ExtraTime: A Framework for Exploration of Clock and Power Gating for BTI and HCI Aging Mitigation

Inhalt:
Bias Temperature Instability (BTI) and Hot Carrier Injection (HCI) are two major causes for transistor aging at nano-scale, leading to slower devices, more failures during runtime, and ultimately reduced lifetime. Typically these issues are handled by adding extra guardbands to the design, i. e. overdesign, which results in lower clock frequencies and hence, performance losses. Alternatively, efficient aging mitigation techniques can be used to relax such guardbands.
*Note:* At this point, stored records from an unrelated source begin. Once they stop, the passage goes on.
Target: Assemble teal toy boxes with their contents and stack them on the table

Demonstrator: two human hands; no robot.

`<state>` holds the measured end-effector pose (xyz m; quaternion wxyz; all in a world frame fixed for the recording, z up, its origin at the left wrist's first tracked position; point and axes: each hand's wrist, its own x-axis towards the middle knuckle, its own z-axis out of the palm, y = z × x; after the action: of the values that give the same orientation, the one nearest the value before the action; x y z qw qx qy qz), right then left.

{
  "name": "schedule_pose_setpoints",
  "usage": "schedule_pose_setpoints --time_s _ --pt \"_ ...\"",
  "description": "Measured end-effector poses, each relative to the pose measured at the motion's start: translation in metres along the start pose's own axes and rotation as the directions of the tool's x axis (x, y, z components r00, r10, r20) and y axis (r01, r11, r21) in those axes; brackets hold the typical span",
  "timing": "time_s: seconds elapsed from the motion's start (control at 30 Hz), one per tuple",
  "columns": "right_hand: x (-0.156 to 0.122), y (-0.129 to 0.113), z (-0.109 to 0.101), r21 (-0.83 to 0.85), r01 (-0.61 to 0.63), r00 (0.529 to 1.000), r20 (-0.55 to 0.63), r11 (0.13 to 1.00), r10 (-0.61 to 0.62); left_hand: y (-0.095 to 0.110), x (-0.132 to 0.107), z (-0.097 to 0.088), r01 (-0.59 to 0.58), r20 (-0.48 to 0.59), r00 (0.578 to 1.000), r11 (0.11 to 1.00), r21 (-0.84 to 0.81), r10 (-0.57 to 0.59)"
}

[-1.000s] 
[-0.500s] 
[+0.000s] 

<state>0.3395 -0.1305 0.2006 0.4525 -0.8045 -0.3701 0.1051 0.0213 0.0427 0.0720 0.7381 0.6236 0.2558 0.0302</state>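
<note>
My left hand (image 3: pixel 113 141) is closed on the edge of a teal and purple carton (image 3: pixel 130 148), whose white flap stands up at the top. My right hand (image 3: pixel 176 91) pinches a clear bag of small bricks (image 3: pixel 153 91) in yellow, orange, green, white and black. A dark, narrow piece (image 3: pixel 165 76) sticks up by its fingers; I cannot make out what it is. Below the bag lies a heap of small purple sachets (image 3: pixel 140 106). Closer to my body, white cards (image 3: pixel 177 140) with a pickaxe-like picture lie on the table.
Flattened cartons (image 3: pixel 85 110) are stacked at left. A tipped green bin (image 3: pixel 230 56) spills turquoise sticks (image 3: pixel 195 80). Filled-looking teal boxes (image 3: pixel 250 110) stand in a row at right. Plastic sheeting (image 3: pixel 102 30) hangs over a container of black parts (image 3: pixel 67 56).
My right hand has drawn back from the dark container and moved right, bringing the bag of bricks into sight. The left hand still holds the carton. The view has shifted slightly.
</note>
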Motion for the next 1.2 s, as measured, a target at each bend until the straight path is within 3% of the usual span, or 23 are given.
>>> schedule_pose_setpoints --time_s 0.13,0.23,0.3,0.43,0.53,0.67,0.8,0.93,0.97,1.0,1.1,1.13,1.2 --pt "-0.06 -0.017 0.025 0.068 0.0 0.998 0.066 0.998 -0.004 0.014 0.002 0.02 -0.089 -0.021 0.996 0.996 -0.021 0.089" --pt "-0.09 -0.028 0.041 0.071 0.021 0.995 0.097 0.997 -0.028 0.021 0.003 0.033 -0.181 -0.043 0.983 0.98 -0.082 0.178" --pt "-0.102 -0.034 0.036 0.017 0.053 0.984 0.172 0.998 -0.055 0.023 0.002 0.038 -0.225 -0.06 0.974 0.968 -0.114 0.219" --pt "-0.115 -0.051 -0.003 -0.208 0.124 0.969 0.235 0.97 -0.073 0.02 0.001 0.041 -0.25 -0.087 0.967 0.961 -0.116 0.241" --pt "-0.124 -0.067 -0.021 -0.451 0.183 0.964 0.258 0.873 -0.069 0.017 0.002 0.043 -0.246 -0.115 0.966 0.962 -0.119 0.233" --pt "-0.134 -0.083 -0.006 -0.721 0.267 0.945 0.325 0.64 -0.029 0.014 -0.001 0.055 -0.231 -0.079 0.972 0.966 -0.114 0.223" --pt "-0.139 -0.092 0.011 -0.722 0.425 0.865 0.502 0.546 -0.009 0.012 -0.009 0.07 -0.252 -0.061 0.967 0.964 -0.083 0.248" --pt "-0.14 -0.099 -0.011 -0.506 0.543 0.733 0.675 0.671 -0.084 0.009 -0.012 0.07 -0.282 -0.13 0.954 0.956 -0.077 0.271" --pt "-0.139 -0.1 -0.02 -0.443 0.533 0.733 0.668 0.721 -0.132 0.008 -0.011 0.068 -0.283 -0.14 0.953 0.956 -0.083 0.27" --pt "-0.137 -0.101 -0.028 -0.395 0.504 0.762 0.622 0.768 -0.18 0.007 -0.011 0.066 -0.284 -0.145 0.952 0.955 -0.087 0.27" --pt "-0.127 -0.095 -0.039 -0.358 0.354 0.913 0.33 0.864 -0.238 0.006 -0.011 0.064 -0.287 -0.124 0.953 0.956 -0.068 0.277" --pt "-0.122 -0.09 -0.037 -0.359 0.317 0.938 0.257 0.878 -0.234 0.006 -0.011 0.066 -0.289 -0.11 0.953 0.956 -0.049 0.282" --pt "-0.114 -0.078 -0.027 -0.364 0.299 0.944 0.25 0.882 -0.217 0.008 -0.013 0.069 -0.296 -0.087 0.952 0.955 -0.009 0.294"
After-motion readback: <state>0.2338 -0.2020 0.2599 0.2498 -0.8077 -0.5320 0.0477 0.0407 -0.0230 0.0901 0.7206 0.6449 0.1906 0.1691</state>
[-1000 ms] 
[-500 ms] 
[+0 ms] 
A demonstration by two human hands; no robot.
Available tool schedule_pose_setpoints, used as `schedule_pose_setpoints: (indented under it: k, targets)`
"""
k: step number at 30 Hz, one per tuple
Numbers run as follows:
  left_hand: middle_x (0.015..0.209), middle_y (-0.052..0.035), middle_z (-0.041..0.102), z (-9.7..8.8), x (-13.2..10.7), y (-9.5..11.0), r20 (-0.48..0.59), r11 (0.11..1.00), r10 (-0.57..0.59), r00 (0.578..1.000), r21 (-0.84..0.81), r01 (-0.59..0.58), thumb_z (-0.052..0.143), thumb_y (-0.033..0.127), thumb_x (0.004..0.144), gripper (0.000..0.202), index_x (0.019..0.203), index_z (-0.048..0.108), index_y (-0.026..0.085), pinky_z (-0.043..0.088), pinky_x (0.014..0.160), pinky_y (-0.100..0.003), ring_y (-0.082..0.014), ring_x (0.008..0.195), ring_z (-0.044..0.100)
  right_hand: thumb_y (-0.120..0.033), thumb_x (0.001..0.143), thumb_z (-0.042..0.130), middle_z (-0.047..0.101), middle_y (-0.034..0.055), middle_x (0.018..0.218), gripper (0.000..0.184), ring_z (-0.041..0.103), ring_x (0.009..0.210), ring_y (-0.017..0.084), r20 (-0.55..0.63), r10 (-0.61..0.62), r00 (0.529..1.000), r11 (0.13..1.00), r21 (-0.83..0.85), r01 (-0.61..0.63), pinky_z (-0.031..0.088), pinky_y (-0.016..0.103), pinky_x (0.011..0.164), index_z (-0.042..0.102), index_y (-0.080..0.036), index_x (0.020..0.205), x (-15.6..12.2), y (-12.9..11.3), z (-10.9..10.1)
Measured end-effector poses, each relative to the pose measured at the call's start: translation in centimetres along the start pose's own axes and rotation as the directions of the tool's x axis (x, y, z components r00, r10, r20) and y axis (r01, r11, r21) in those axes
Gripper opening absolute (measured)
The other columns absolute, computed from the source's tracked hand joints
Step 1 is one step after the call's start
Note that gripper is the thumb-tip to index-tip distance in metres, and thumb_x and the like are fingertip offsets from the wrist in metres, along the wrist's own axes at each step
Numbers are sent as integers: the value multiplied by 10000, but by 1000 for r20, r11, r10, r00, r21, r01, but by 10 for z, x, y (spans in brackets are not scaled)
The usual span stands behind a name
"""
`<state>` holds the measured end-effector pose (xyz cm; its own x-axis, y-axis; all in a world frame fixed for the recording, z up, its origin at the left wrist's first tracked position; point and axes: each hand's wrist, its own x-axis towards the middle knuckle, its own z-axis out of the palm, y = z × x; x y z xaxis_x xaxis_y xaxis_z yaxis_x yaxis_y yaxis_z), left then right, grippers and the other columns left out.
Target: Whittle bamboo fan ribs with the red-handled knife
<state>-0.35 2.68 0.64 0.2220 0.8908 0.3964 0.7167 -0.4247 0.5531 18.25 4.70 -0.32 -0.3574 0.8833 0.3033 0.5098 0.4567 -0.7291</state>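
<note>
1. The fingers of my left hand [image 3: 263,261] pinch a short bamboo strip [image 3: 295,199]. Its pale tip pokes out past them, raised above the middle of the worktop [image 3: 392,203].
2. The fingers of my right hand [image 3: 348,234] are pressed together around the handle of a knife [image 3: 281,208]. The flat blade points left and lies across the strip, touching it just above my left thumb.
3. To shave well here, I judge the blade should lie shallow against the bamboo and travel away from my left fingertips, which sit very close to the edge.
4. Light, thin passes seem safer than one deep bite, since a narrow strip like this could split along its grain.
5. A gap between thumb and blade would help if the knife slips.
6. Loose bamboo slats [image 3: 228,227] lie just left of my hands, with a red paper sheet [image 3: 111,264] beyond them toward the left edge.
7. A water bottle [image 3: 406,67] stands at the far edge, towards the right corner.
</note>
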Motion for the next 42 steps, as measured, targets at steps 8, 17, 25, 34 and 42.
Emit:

In this paper we explore various clock and power gating techniques for BTI and HCI aging mitigation at microarchitecture-level for superscalar processors. This is done with the help of our aging-aware microarchitectural framework 'ExtraTime', which includes a cycle-accurate performance simulator together with microarchitectural models to estimate power consumption, temperature, and particularly aging. The simulation results show that using an aging-optimized combination of clock and power gating, aging (delay) of the execution units of a 32 nm superscalar microprocessor due to BTI can be reduced by 30 % while aging due to HCI is mitigated by 70 %. This is achieved with only 2 % reduction in performance (IPC). This gives one the possibility to either extend the lifetime by 3 times, or reduce the guardbands.